Why Edtech Matters to the Rights of the Child?

The anniversary of the Convention on the Rights of the Child (CRC) helps us question the role of innovation in education to make reality CRC article 28: “Every child has the right to an education.”

Susan Hopgood of Education International reminds us how important education is for all of us. According to the My World UN survey we are 63% to believe that education is what most matters on top of any other social issues. The UN makes clear that a good education requires that governments and the private sector should work together to provide opportunities for lifelong learning. Public-private partnership is also central to the SDGs achievements(SDG #17) and obviously to SDG #4 to ensure “inclusive and quality education for all”.

unicef right education

How could innovators in education contribute to this goal? Gabrielle Thomas has no doubt that edtech startups can make a significant contribution. She mentions “user experience improvements, design thinking tools and Lean methodologies”. Can we be more specific? Which are the key challenges that edtech entrepreneurs can help address?

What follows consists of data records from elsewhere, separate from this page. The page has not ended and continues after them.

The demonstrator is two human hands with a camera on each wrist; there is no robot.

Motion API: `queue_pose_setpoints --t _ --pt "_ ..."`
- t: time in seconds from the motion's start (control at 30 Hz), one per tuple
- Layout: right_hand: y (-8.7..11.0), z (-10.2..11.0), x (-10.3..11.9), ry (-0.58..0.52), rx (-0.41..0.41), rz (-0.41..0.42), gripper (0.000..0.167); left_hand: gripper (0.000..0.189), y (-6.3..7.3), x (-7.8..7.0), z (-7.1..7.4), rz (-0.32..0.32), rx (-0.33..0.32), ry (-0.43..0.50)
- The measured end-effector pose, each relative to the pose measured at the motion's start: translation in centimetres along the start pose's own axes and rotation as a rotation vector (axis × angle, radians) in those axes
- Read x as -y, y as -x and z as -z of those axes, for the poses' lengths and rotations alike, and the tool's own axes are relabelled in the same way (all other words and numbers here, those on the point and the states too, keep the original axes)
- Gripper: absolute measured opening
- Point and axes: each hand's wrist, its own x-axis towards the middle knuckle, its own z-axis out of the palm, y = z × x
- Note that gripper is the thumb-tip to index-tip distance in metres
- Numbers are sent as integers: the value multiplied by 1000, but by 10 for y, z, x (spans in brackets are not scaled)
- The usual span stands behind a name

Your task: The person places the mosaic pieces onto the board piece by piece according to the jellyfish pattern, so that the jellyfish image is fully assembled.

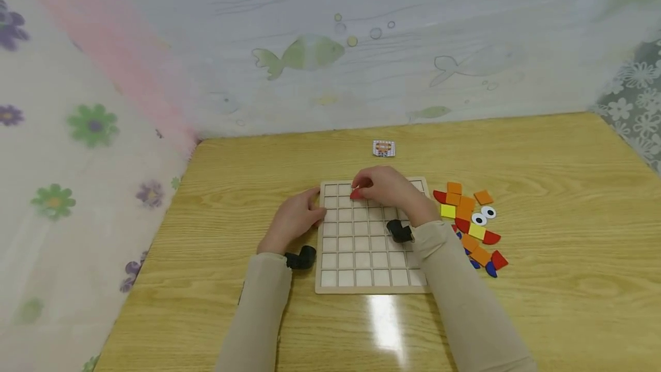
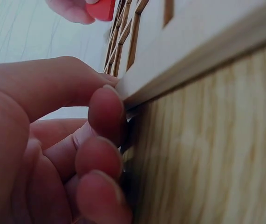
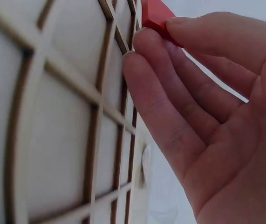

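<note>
A wooden grid board (image 1: 372,290) with a raised frame and square cells lies on the table. My right hand (image 1: 387,188) is over its upper part, pinching a red curved-edged tile (image 1: 356,193) between thumb and fingers. In the right wrist view the red tile (image 3: 157,17) is at the fingertips, close by the grid bars, with the other fingers stretched beside it. My left hand (image 1: 295,217) holds the board's left edge near the upper corner. The left wrist view shows the left hand's thumb and curled fingers (image 2: 105,112) against the frame's edge.
Right of the board lies a loose cluster of orange squares (image 1: 466,206), yellow squares (image 1: 448,211), red and blue curved pieces (image 1: 492,269) and two round eye tiles (image 1: 488,212). A small picture card (image 1: 384,148) lies behind the board. Patterned sheets (image 1: 310,96) rise behind the table.
</note>
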Motion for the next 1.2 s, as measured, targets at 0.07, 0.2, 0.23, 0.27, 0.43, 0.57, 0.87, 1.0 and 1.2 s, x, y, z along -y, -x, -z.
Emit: queue_pose_setpoints --t 0.07,0.2,0.23,0.27,0.43,0.57,0.87,1.0,1.2 --pt "-2 -3 2 14 -6 10 13 59 1 0 0 7 0 4" --pt "-3 -7 8 32 -18 34 12 59 2 -1 1 15 -3 10" --pt "-3 -8 10 33 -21 41 12 58 2 -1 1 17 -3 12" --pt "-3 -9 11 33 -26 43 11 58 2 -1 1 19 -2 13" --pt "-2 -14 18 45 -41 52 10 58 2 1 0 18 3 9" --pt "-2 -16 21 51 -39 21 7 58 1 1 0 13 3 9" --pt "-4 -18 21 129 -54 73 9 58 -1 1 0 -11 -7 -3" --pt "-2 -18 20 88 -51 62 11 59 -1 2 0 -14 -9 -4" --pt "6 -13 14 8 -49 56 13 59 1 1 1 -3 -4 0"
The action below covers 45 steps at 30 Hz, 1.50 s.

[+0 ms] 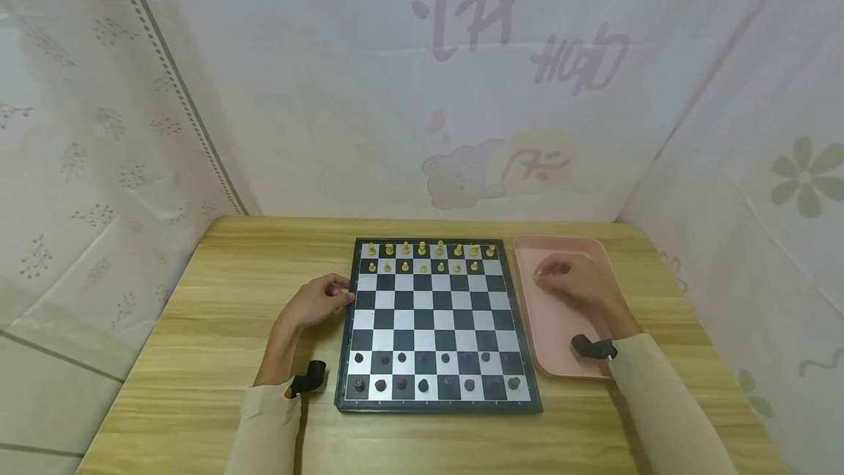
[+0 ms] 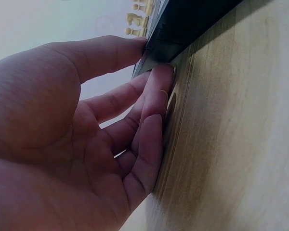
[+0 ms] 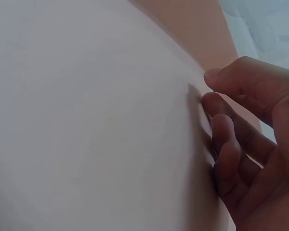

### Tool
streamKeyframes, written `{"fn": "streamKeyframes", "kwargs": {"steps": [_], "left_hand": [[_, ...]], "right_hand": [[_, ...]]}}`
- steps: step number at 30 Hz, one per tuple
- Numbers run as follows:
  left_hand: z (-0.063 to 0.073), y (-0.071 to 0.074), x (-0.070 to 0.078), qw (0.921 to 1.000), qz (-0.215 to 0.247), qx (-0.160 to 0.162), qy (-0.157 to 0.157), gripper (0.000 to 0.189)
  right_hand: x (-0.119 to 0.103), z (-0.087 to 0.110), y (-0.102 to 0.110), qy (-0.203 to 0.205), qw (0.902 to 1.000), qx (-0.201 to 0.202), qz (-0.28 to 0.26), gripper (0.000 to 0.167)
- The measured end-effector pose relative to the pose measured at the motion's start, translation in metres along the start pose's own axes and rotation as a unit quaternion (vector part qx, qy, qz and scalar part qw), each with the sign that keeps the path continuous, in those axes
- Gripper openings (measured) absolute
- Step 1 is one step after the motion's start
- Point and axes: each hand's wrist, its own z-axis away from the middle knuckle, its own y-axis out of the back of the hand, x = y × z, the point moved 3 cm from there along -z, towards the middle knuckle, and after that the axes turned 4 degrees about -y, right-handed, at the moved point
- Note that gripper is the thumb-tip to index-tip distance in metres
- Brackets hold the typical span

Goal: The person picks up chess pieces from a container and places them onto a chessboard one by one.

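A black-and-white chessboard (image 1: 423,321) lies flat on the wooden table. My left hand (image 1: 321,299) holds its left edge, thumb on the rim and fingers curled against the side, as the left wrist view shows. Over the pink tray (image 1: 550,358), my right hand (image 1: 575,281) pinches a small yellow chess piece (image 1: 537,275) between thumb and fingertips. That piece is hidden in the right wrist view. Yellow chess pieces (image 1: 422,248) stand in two rows along the board's far side. Dark chess pieces (image 1: 423,385) occupy two rows along the near side.
The tray with its raised rim sits close beside the board's right edge. Wooden tabletop (image 1: 231,299) extends around both. Patterned white cloth (image 1: 330,94) hangs behind the table and at its sides. A black wrist device (image 1: 308,377) is strapped near each sleeve.
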Motion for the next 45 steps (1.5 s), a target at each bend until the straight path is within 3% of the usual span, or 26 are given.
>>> {"fn": "streamKeyframes", "kwargs": {"steps": [7,14,19,24,30,32,39,45], "left_hand": [[0.0,-0.001,0.0,1.0,-0.003,0.0,-0.004,0.036],[0.001,0.0,0.001,1.0,-0.002,0.001,-0.005,0.036],[0.001,0.001,0.001,1.0,0.001,0.001,-0.005,0.035],[0.001,0.001,0.0,1.0,0.002,0.0,-0.004,0.035],[0.0,0.001,-0.001,1.0,0.0,-0.001,-0.004,0.036],[-0.001,0.001,-0.001,1.0,0.0,-0.001,-0.002,0.037],[-0.001,0.001,0.001,1.0,0.0,0.001,-0.006,0.036],[0.001,0.001,0.001,1.0,0.005,0.002,0.0,0.034]], "right_hand": [[-0.004,-0.001,0.005,0.011,0.9994,0.031,-0.008,0.006],[-0.017,-0.004,0.013,0.071,0.9953,0.063,-0.022,0.007],[-0.038,0.0,0.016,0.057,0.9956,0.075,0.009,0.011],[-0.059,0.005,0.012,0.04,0.9984,0.041,-0.003,0.016],[-0.078,-0.007,-0.004,0.106,0.9894,-0.027,-0.095,0.011],[-0.081,-0.013,-0.009,0.115,0.9875,-0.028,-0.105,0.011],[-0.082,-0.023,-0.021,0.064,0.9957,-0.01,-0.066,0.008],[-0.082,-0.03,-0.029,0.047,0.9977,-0.005,-0.048,0.01]]}}
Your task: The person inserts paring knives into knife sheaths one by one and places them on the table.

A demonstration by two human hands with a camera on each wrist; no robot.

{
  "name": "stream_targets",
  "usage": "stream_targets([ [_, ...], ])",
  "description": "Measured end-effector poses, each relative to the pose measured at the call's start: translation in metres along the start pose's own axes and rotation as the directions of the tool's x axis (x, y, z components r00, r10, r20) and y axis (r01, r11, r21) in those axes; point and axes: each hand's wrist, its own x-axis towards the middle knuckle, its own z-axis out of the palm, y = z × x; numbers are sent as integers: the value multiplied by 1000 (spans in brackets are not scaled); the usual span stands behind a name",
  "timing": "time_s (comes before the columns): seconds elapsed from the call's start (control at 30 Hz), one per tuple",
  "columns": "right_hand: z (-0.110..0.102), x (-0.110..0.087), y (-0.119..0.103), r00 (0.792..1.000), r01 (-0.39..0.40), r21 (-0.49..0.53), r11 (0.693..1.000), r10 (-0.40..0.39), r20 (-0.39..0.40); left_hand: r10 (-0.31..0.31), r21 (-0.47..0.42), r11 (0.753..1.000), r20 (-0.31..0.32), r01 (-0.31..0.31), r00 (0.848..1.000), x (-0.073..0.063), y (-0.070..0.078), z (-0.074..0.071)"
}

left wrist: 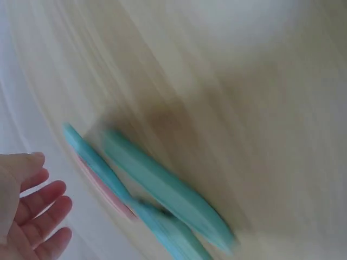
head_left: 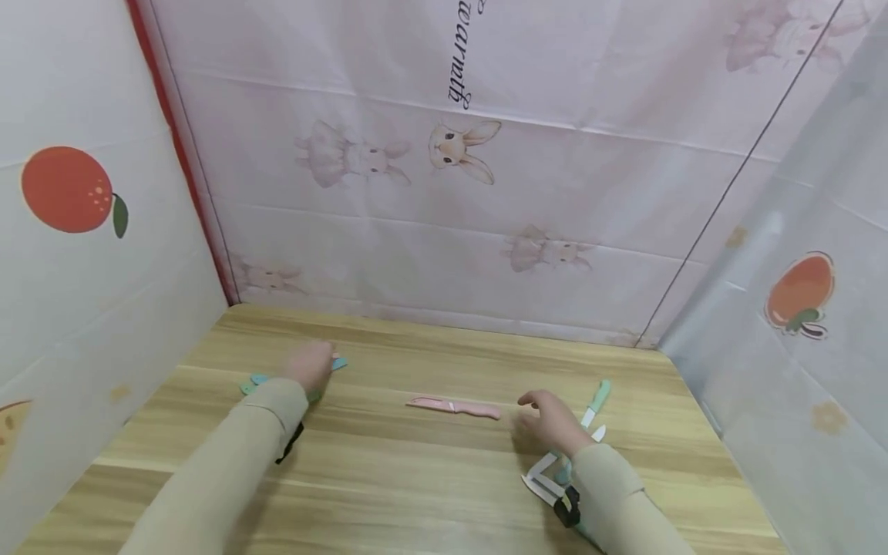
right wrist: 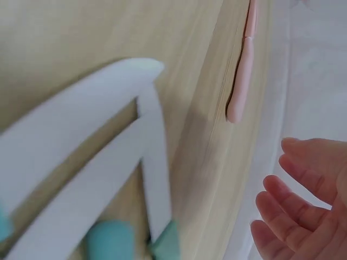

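A pink knife (head_left: pixel 475 409) in a pink sheath (head_left: pixel 428 402) lies across the middle of the table. My right hand (head_left: pixel 555 422), fingers loosely bent and holding nothing, hovers just right of its handle (right wrist: pixel 241 81). Below that hand lie several bare knives with white blades (right wrist: pixel 70 97) and green or blue handles (head_left: pixel 598 397). My left hand (head_left: pixel 310 364) is above the left part of the table, its fingers relaxed and apart in the left wrist view. Under and beside it are slim green (left wrist: pixel 168 187), blue (left wrist: pixel 95 160) and pink (left wrist: pixel 105 189) pieces, blurred, that look like knife sheaths.
The wooden table (head_left: pixel 388 478) ends at a printed cloth wall (head_left: pixel 416 262) at the back. More cloth walls stand at the left (head_left: pixel 69 308) and right (head_left: pixel 791 385). Dark straps sit on both wrists, partly hiding the blades on the right.
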Motion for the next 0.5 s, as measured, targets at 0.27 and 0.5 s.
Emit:
stream_targets([
  [0.27,-14,-37,16,999,-35,37,999,36,-32,-3,100,995,-43,8,999,-1,-40,18],
  [0.5,-31,-62,38,998,-68,43,997,68,-9,-64,109,992,-8,64,998,2,-48,18],
])
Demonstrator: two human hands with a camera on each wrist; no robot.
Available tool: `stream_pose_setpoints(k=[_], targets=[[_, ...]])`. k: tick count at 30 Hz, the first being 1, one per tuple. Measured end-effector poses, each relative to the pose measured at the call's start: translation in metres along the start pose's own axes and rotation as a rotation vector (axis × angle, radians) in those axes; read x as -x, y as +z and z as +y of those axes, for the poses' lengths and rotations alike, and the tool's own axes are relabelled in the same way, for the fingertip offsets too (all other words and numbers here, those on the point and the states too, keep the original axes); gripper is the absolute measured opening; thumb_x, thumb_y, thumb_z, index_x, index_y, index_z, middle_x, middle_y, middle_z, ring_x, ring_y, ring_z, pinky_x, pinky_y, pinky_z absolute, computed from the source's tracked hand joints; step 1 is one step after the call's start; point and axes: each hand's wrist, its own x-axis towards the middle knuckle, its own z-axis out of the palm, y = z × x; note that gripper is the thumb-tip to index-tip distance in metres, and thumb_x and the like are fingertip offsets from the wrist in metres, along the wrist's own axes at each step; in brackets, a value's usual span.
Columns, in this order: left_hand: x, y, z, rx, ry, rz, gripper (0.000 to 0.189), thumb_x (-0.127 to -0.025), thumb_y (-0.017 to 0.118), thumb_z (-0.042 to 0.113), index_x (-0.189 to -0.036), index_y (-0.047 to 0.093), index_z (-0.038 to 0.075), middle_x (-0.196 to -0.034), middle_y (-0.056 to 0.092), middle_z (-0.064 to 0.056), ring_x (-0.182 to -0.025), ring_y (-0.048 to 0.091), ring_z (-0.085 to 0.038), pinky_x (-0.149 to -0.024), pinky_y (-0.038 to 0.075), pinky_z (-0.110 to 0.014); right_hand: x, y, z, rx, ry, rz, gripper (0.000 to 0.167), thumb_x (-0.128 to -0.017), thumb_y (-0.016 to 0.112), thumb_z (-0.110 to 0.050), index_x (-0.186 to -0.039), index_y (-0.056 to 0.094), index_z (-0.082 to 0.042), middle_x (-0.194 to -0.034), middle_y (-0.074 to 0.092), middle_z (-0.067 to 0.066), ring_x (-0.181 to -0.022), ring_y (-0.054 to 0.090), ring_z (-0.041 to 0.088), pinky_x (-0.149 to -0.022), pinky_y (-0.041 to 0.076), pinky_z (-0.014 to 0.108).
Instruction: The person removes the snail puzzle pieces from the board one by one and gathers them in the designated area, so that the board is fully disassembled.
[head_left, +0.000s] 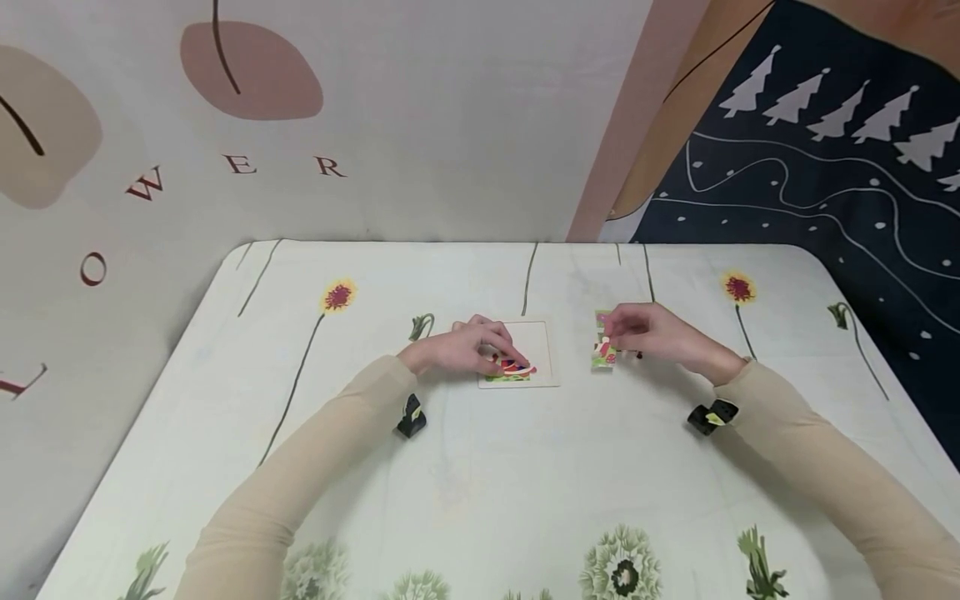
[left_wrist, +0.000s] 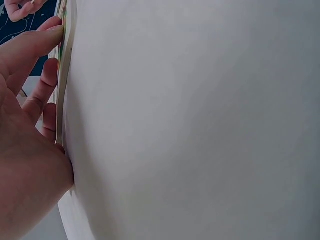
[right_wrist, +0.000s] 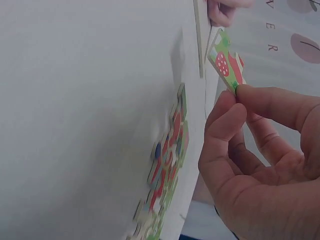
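A thin, light-coloured puzzle board (head_left: 538, 340) lies flat on the table, with colourful jigsaw pieces (head_left: 510, 377) set along its lower part. My left hand (head_left: 471, 346) rests on the board's left side, its fingertips touching those pieces; in the left wrist view the board (left_wrist: 64, 95) appears edge-on under the fingers. My right hand (head_left: 658, 335) is to the right of the board. Between thumb and fingertips it pinches a green jigsaw piece (right_wrist: 226, 62) with a red, white-dotted shape, held above the table. Loose jigsaw pieces (right_wrist: 167, 165) lie beneath it, partly hidden by the hand in the head view.
A white cloth with printed flowers (head_left: 450, 492) covers the table. Behind it hangs a pale printed cloth (head_left: 450, 125), with a dark tree-patterned one (head_left: 810, 175) at the right. Black wrist devices (head_left: 712, 417) sit at both sleeves.
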Motion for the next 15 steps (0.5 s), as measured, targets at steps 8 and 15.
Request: stream_pose_setpoints(k=[8,15], targets=[[0.0,0.0,-0.001,-0.008,0.002,0.001,0.034,-0.09,0.066,0.013,-0.122,0.073,0.024,-0.12,0.059,0.003,-0.124,0.035,-0.024,-0.097,0.018,-0.046,0.006,-0.008,0.005,0.014,0.018,0.005,0.02,-0.092,0.061,-0.002,-0.111,0.062,0.004,-0.103,0.066,0.015,-0.08,0.055,0.005,-0.069,0.05,0.024],[0.0,0.001,0.0,-0.03,0.005,0.003,0.033,-0.091,0.066,0.016,-0.122,0.073,0.025,-0.122,0.059,0.003,-0.119,0.036,-0.023,-0.096,0.019,-0.044,0.012,-0.014,0.01,0.037,0.017,0.005,0.019,-0.092,0.061,-0.002,-0.111,0.062,0.005,-0.105,0.066,0.015,-0.083,0.054,0.007,-0.07,0.049,0.024]])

Let’s list some of them: lack of local educative resources, textbook scarcity (and cost), learning hubs with online resources to substitute jammed classrooms, Artificial Intelligence to offer new mentoring/tutoring facilities, new type of learning spaces adapted to local participatory cultures. We see the importance of innovation to ensure that education responds to local culture and isn’t diluted into a “one size fits all” approach based on universal LMS or adaptive learning solutions.

Solutions should first come from emerging countries themselves. They know best local cultures specificities. Kytabu, a Kenyan startup and winner of the 2nd Global EdTech Startup Awards, a competition co-organized by Israeli startup accelerator, MindCET and PAU Education and its Open Education Challenge, offers an app capable of delivering digital textbooks, and assessments to students. Asafeer, a Dubai based startup and winner of the Transforming Education Prize at the Seedstars Summit provides an Arabic-language app for children.

But on top of all edtech magic, teachers remain the key to resolve the education challenge.  They are the “graphite inside the pencil” that most matters to education improvements. Have a look at how Rania Ezzat initiative use technology to teach SDG to her students in Egypt. This is at the end what education is about: a global approach to solve all problems – including in her case desertification – and not only specific education issues.

This is why innovators in education must endorse a global commitment for social change to make a real difference for children’s future.